Al mistero dell’Altare conduce la Parola di Dio; sull’Altare si rinnova il Sacrificio di Cristo; dall’Altare riceviamo il Pane della vita. L’Altare realizza e assume il doppio significato di Ara del Santo Sacrificio e di Mensa eucaristica. Mi piace ribadire e sottolineare ancora più profondamente che l’Altare è segno di Cristo, pietra angolare che sostiene tutta la costruzione della Chiesa; Unto col Sacro e profumato Crisma, ripieno di Spirito Santo, è luogo per eccellenza del nostro incontro con Dio. Il patriarca Giacobbe, dopo il sogno della scala che univa il cielo alla terra prese la pietra che si era posta come guanciale, la eresse come una stele e versò olio sulla sua sommità e dicendo: Questa pietra che io ho eretto come stele, sarà una casa di Dio (Gn. 28,22). Ciò significa che attorno all’Altare si costruisce e si costituisce il Tempio fatto di pietre vive.

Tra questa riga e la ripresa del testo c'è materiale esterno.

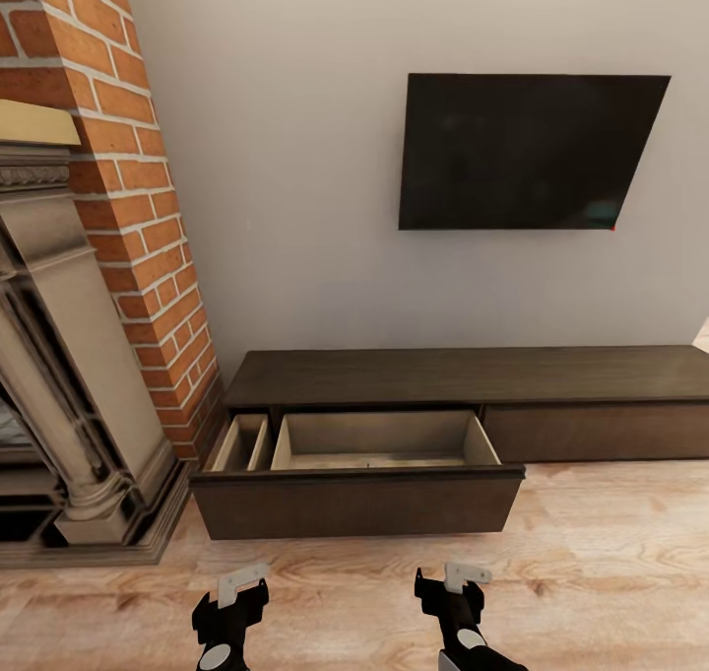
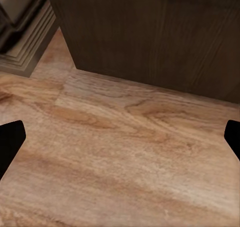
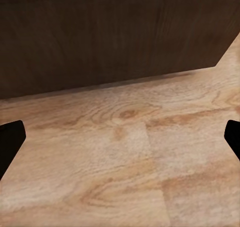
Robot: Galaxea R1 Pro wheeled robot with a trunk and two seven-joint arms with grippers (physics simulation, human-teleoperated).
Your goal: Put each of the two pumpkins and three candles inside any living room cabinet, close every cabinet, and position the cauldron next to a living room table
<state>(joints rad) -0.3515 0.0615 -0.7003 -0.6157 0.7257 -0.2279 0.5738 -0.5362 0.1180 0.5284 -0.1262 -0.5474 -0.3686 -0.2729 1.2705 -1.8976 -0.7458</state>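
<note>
The cabinet (image 1: 473, 375) is a long, low, dark brown unit against the grey wall. Its left drawer (image 1: 384, 441) is pulled out over the floor, and the pale wood interior holds nothing that I can see. A narrow side compartment (image 1: 241, 444) sits at the drawer's left end. My left gripper (image 1: 231, 607) and right gripper (image 1: 448, 592) hang low in front of the drawer front (image 1: 359, 502), both open and empty. Each wrist view faces the dark front panel (image 2: 150, 32) (image 3: 110, 32) across bare floorboards. The pumpkins, candles, cauldron and table are out of view.
A brick chimney (image 1: 138, 208) with a stone fireplace surround (image 1: 69, 405) stands at the left, its plinth close to the drawer's left corner. A black TV (image 1: 527, 149) hangs on the wall above the cabinet. Light wood floor (image 1: 591, 553) extends to the right.
</note>
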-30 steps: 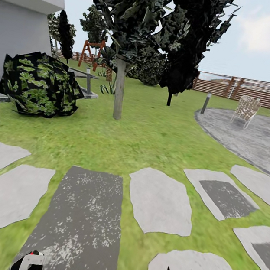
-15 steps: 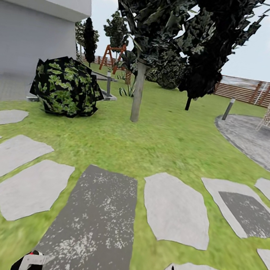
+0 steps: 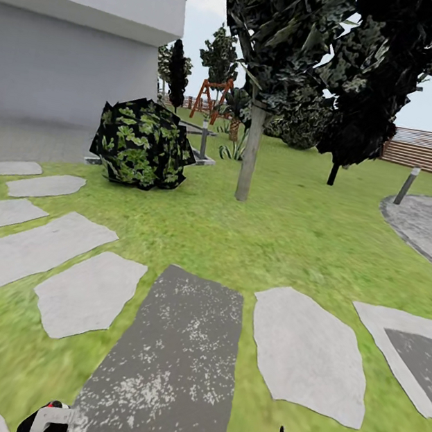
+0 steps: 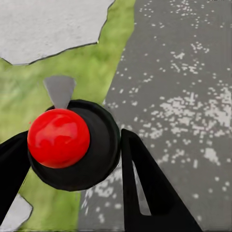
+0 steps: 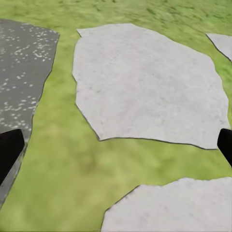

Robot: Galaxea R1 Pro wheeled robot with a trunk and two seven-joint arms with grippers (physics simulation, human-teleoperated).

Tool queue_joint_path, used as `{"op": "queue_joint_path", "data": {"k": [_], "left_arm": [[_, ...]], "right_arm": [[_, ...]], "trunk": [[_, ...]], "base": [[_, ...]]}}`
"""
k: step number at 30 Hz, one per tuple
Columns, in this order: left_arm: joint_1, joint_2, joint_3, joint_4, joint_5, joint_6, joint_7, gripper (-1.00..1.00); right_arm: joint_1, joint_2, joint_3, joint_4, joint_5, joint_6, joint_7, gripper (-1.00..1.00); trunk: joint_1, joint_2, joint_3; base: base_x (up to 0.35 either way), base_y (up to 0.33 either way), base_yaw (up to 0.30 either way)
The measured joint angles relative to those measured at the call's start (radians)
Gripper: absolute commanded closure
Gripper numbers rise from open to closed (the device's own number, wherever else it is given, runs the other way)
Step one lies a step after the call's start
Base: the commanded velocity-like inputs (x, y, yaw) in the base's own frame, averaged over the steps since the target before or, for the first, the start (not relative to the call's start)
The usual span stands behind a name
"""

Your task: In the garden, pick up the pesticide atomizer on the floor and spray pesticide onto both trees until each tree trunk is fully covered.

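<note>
A robot crosses stone paving (image 3: pixel 172 349) in the garden, the nearest of the trees (image 3: pixel 250 153) standing ahead on the lawn (image 3: pixel 297 236), well apart. The left tool (image 4: pixel 72 159) pinches a black, red-capped object, apparently the pesticide atomizer (image 4: pixel 59 137); it looks rigid, light and smooth, best gripped round its body. The left wrist view reveals this hold, while the head view shows just the tool's top. The right tool (image 5: pixel 116 145) is spread wide, holding nothing, above grass and paving.

Atomizer (image 4: pixel 72 145): black body, red top, held between the left gripper's (image 4: pixel 72 164) fingers. Tree (image 3: pixel 288 38): upright grey-brown trunk (image 3: pixel 250 153) on lawn (image 3: pixel 290 235).
</note>
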Motion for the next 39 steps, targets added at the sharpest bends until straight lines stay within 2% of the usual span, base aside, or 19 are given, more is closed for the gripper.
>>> {"op": "queue_joint_path", "data": {"k": [24, 27, 30, 33, 39], "left_arm": [[0.000, -0.001, 0.000, 0.000, 0.001, 0.000, 0.000, 1.00], [0.000, 0.000, 0.000, 0.000, 0.001, 0.000, 0.000, 1.00], [0.000, 0.000, 0.000, 0.000, 0.001, 0.000, 0.000, 1.00], [0.000, 0.000, 0.000, 0.000, 0.001, 0.000, 0.000, 1.00], [0.000, 0.000, 0.000, 0.000, 0.001, 0.000, 0.000, 1.00]], "right_arm": [[0.000, 0.000, 0.003, -0.002, -0.002, 0.000, 0.003, -1.00], [0.000, 0.000, 0.029, -0.001, -0.002, 0.000, 0.002, -1.00], [0.000, 0.001, 0.074, 0.001, -0.002, 0.000, 0.002, -1.00], [0.000, -0.001, 0.086, 0.001, -0.002, 0.000, 0.002, -1.00], [0.000, -0.001, 0.088, 0.001, -0.001, -0.001, 0.001, -1.00]], "trunk": [[0.000, 0.000, 0.000], [0.000, 0.000, 0.000], [0.000, 0.000, 0.000], [0.000, 0.000, 0.001], [0.000, 0.000, 0.006]], "base": [[0.000, 0.000, 0.279], [0.000, 0.000, 0.280], [0.000, 0.000, 0.280], [0.000, 0.000, 0.274], [0.000, 0.000, 0.236]]}}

A Villaurbana attorno al Pastore diocesano l’Arcivescovo Roberto, ci siamo sentiti pietre scelte, preziose, elette, abbiamo sentito vicini e invocato i nostri Santi. Abbiamo venerato e deposto nell’Altare le reliquie di alcuni testimoni significativi della nostra comunità, la loro santità è sgorgata in mezzo al nostro popolo: il patrono della nostra Chiesa arborense Archelao martire, il patrono della provincia di Oristano Ignazio da Laconi, e due beati quasi nostri contemporanei fra Nicola da Gesturi e Antonia Mesina di Orgosolo. Ci ricordano che non abbiamo quaggiù una città stabile, ma andiamo in cerca di quella futura. Per mezzo di Cristo dunque offriamo a Dio continuamente un sacrificio di lode, cioè il frutto di labbra che confessano il suo nome. Scriveva Sant’Ignazio di Antiochia, ai cristiani di Filadelfia: Preoccupatevi di attendere a una sola Eucarestia. Una è la carne di nostro Signore Gesù Cristo, uno è il calice dell’unità del suo sangue, uno è l’altare come uno solo è il vescovo con il presbiterio e i diaconi, affinché tutto quello che fate, lo facciate secondo Dio.
L’unità che si costruisce attorno all’Altare attinge anche alla grazia della Parola di Dio, che ha il suo luogo nell’ambone; nell’unica Celebrazione eucaristica sono presenti i poteri messianici di Cristo: la profezia, nella proclamazione della Parola; la regalità, nella guida della comunità; il sacerdozio nell’offerta del Sacrificio di Cristo. Abbiamo gioito quando l’Arcivescovo ha versato il sacro Crisma, sopra l’Altare e lo ha sparso per tutta la Mensa, una colonna di profumo di incenso si è levata dall’Altare verso Dio: sono le preghiere del vescovo e del suo gregge, del presbitero-parroco e dei fedeli. L’altare è stato rivestito di una bianchissima tovaglia, è stato illuminato e adornato di fiori, sull’Altare abbiamo deposto il pane e il vino, il Vescovo ha celebrato con l’Eucaristia consacrandolo per sempre a Dio, dall’Altare abbiamo ricevuto il Corpo e il Sangue del Signore crocifisso e risorto per noi.
Al termine del rito arcivescovo, preti, diacono, e tutti i presenti hanno venerato il nuovo Altare baciandolo. Ecco questa pietra, questo altare sarà per sempre un segno che continuerà a radunare attorno a sé la Chiesa di Cristo perché sia celebrato il memoriale della sua Pasqua.